30. The method of claim 29, wherein the nucleotide sequences of the 5' and 3' homologous regions of the first and second single-stranded DNA probes are 100% complementary to the first and second tandem repeat sequences, respectively.

31. The method of claim 29, wherein the length of the 5' and 3' homologous regions of the probe is 15-25 nucleotides.

32. The method of claim 29, wherein the first tandem repeat sequence region is a telomere.

33. The method of claim 32, wherein the telomeres are human telomeres.

34. The method of claim 29, wherein the adapter region of each probe comprises one or more sequence elements selected from universal primer sequences, probe-specific primer sequences, TaqMan probe sequences, and tag sequences.

35. The method of claim 29, wherein when bound within a single repeat unit on the tandem repeat sequence, the 3' end of the 3' homologous region and the 5' end of the 5' homologous region of the probe are separated by a gap of one or two nucleotides, wherein the one or two nucleotides comprise a single base, and wherein only one deoxyribonucleoside triphosphate corresponding to the single base is provided in step ii).
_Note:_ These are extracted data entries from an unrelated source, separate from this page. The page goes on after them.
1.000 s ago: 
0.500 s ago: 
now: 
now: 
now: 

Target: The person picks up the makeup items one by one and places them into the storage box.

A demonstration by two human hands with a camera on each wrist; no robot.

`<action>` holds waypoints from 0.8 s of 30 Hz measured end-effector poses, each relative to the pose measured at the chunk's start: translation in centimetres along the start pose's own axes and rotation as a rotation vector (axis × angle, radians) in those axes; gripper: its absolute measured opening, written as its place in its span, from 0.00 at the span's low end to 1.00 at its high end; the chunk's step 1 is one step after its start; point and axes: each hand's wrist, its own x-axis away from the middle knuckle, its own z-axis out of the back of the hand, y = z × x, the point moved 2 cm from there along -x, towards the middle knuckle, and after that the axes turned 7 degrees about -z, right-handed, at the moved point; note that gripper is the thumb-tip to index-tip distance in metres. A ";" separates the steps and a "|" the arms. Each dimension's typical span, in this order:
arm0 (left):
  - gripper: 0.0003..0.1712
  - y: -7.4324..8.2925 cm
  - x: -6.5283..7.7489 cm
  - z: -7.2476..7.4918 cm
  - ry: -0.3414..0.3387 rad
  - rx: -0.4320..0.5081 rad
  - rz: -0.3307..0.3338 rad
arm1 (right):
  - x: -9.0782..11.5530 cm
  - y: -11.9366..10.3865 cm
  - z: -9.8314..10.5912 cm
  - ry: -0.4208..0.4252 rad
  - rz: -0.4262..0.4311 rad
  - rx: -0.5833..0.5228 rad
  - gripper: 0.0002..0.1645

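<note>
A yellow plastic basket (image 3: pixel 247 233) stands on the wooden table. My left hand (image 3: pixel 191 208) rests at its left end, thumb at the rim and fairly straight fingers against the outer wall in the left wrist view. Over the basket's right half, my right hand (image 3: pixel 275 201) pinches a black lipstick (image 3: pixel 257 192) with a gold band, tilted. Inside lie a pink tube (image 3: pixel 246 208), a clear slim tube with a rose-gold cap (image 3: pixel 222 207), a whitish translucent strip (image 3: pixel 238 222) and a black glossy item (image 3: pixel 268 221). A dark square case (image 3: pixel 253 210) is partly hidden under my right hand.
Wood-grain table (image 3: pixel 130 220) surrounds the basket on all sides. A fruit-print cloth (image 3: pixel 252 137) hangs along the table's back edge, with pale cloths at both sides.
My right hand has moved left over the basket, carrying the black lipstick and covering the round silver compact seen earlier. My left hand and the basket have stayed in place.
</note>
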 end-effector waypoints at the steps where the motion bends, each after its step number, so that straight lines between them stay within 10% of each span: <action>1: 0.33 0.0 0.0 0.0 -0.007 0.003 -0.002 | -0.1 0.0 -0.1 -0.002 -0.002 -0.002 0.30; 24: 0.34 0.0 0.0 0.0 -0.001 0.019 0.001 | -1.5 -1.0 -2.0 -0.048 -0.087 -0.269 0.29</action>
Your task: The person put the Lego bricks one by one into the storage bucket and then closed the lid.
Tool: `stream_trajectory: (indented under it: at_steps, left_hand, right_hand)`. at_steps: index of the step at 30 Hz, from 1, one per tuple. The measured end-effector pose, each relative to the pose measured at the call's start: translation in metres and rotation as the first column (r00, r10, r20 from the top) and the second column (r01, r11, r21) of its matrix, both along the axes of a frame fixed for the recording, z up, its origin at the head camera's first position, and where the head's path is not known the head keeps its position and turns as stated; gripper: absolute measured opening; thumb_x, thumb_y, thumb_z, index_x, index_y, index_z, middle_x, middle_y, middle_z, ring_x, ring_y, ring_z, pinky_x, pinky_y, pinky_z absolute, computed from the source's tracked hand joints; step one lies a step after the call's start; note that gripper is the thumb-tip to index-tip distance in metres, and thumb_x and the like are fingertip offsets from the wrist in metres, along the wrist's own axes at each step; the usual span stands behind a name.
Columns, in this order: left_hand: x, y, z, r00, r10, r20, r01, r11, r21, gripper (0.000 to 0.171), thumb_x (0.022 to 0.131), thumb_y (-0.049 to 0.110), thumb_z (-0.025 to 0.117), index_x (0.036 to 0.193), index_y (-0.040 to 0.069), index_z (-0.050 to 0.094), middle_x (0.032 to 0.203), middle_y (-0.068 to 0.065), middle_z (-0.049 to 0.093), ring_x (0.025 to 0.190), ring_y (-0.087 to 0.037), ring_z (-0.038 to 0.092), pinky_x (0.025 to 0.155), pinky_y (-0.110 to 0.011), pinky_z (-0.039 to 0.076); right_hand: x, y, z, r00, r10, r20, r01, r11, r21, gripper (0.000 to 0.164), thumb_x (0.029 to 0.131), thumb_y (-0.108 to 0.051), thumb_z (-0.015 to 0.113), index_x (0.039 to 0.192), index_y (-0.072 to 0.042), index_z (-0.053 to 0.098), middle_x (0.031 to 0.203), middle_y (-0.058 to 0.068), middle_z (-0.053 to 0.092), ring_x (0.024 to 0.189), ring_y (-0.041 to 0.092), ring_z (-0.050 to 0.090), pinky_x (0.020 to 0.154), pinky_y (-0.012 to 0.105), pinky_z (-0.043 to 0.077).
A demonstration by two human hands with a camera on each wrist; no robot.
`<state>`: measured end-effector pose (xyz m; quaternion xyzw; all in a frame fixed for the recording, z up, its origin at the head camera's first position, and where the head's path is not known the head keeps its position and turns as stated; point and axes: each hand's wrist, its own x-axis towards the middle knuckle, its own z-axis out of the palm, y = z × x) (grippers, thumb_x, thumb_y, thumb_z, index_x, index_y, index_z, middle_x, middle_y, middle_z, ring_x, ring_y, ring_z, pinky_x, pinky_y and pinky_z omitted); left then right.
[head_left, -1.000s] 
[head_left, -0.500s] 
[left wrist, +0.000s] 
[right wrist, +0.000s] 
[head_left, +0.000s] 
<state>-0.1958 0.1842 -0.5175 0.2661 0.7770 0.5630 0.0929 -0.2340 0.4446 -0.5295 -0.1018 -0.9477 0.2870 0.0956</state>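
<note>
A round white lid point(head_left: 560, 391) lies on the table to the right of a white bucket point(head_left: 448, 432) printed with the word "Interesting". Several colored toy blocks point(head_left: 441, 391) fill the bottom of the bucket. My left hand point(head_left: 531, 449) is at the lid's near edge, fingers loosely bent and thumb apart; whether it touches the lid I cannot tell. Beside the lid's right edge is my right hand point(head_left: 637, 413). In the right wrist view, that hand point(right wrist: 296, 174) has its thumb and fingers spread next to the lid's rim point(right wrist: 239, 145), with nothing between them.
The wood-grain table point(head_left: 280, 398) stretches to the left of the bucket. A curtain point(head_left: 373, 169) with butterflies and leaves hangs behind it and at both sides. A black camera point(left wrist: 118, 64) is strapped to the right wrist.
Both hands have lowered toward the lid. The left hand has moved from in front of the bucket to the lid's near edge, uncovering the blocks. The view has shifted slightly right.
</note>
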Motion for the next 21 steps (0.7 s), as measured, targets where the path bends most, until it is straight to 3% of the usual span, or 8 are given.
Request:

36. The method of claim 35, wherein the single base is G.

37. The method of claim 29, wherein when bound within a single repeat unit on the tandem repeat sequence, the 3' end of the 3' homologous region and the 5' end of the 5' homologous region of the probe in step i) are separated by a 3-nucleotide gap, wherein the 3 nucleotides comprise 2 bases, and wherein in step ii) two deoxyribonucleoside triphosphates corresponding to the 2 bases are provided.

38. The method of claim 37, wherein the two bases are A and G.

39. The method of claim 29, wherein the 5' homologous region of the probe in step i) comprises the nucleotide sequence of SEQ ID NO:4 or SEQ ID NO:5.

40. The method of claim 29, wherein the 3' homologous region of the probe in step i) comprises the nucleotide sequence of any one of SEQ ID NOs: 6-8.

41. The method of claim 29, wherein the probe in step i) comprises the nucleotide sequence of any one of SEQ ID NOs:1-3.

42. The method of claim 29, wherein a large excess of the probe in step i) is provided relative to the amount of genomic DNA in the biological sample.

43. The method of claim 29, wherein no exonuclease is added during steps i) to iv).

44. The method of claim 29, wherein the only exonuclease added during steps i) to iv) is exonuclease I, and wherein the level of exonuclease I does not exceed 20 units/50 ng genomic DNA and is present for a maximum of 1 hour.

45. The method of claim 29, wherein the amount of circularized and ligated linear probe product of the probe is determined using a method selected from quantitative PCR, digital PCR, and sequencing.